Conforme aponta Tartuce (2012, p. 88), “na visão civil-constitucional, assim como os direitos da personalidade estão para o Código Civil, os direitos fundamentais estão para a Constituição”, sendo o rol de direitos da personalidade meramente taxativo, de acordo inteligência do Enunciado 274, da IV Jornada de Direito Civil[3].

Sendo assim, toda pessoa inserida no seio familiar deve ostentar com plenitude os direitos da personalidade, sob pena de violação ao princípio da dignidade da pessoa.

1.4 RELAÇÕES DE PARENTESCO

O Código Civil Brasileiro de 2002 resguardou às relações de parentesco capítulo específico, o qual compreende os arts. 1.591 a 1.595, relacionando ali quem são os parentes, como se classifica o parentesco e indicando, acima de tudo, ausência de distinção entre parentesco formado por vínculo de sangue ou por afeto.

Nos dizeres de Dias (2013, p. 350),

“As relações de parentesco são identificadas como vínculos decorrentes da consanguinidade e da afinidade, ligando as pessoas a determinado grupo familiar […] Além de um vínculo natural, o parentesco também é um vínculo jurídico estabelecido por lei, que assegura direitos e impõe deveres recíprocos.
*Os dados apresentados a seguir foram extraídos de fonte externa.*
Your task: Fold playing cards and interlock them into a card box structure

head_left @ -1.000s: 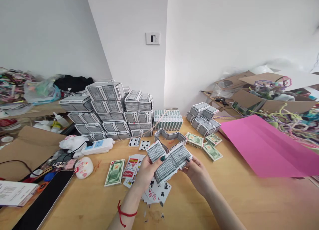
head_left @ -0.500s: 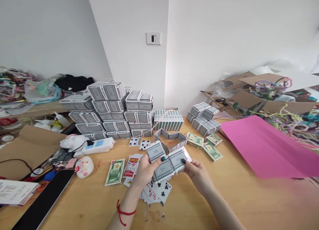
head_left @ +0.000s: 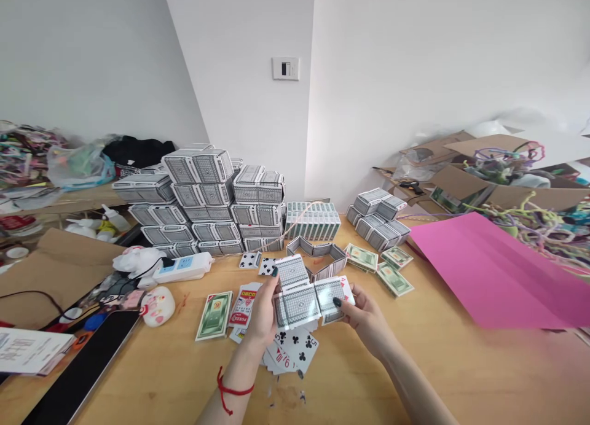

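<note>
Between my hands, above the table, is a joined piece of playing cards (head_left: 299,305), grey patterned backs facing up. My left hand (head_left: 265,308), with a red string at the wrist, grips its left side. My right hand (head_left: 362,311) pinches the right end, thumb on top, where a red ace (head_left: 345,287) shows its face. Just below lies a loose pile of face-up cards (head_left: 292,351), the five of clubs on top. A ring of folded cards (head_left: 318,256) stands behind my hands. To the left lie a red POKER card (head_left: 244,305) and a green card pack (head_left: 214,315).
Tall stacks of folded-card blocks (head_left: 198,194) rise at the back left, with a smaller stack (head_left: 378,219) back right. A row of card packs (head_left: 313,221) stands between them. Also about are a power strip (head_left: 184,268), a black tablet-like slab (head_left: 83,370) and a pink sheet (head_left: 498,271).
The joined cards have tilted and their left part has turned more upright. My left thumb has slid from the middle of the cards to their upper left edge.
</note>
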`<state>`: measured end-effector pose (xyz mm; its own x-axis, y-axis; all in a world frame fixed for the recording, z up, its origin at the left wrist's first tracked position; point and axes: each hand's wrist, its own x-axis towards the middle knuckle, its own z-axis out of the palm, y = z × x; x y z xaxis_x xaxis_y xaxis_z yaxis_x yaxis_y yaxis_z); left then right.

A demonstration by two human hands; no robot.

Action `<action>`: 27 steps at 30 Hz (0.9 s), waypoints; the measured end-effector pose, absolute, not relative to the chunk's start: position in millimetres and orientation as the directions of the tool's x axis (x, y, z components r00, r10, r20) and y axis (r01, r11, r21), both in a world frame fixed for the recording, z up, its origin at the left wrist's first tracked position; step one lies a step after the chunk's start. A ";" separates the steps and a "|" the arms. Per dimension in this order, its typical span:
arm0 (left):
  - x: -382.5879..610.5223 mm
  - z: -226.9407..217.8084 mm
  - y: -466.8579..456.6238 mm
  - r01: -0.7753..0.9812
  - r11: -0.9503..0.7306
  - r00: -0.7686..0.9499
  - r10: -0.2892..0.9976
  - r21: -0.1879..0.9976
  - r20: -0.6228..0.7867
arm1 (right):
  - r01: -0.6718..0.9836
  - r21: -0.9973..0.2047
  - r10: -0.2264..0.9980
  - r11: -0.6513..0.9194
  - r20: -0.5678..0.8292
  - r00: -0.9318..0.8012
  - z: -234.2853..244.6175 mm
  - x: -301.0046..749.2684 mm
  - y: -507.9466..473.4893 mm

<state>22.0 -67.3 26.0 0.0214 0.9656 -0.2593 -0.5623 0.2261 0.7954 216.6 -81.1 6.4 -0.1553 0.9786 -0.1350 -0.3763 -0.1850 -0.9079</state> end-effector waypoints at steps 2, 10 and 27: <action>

São elos que não se constituem nem se desfazem por ato de vontade.”

Nesse sentido, a doutrina passou a classificar as relações de parentesco em natural (vínculos de consanguinidade) e civil (vínculo de adoção); biológico (descendentes uns dos outros ou com ascendentes em comum) e por afinidade (decorre do afeto); linha reta (leva em consideração ascendência e descendência) e linha colateral (tronco comum, não descendendo uns dos outros); maternal e paternal.

A partir de tal classificação e das constantes alterações no seio da família, percebeu-se que o parentesco, diferentemente do que apontava o Código Civil de 1916, espalhava-se a toda relação familiar, inclusive àquela formada por adoção ou afeto gerando, em consequência, os mesmos ônus legais daquela constituída por consanguinidade, em homenagem ao princípio da afetividade.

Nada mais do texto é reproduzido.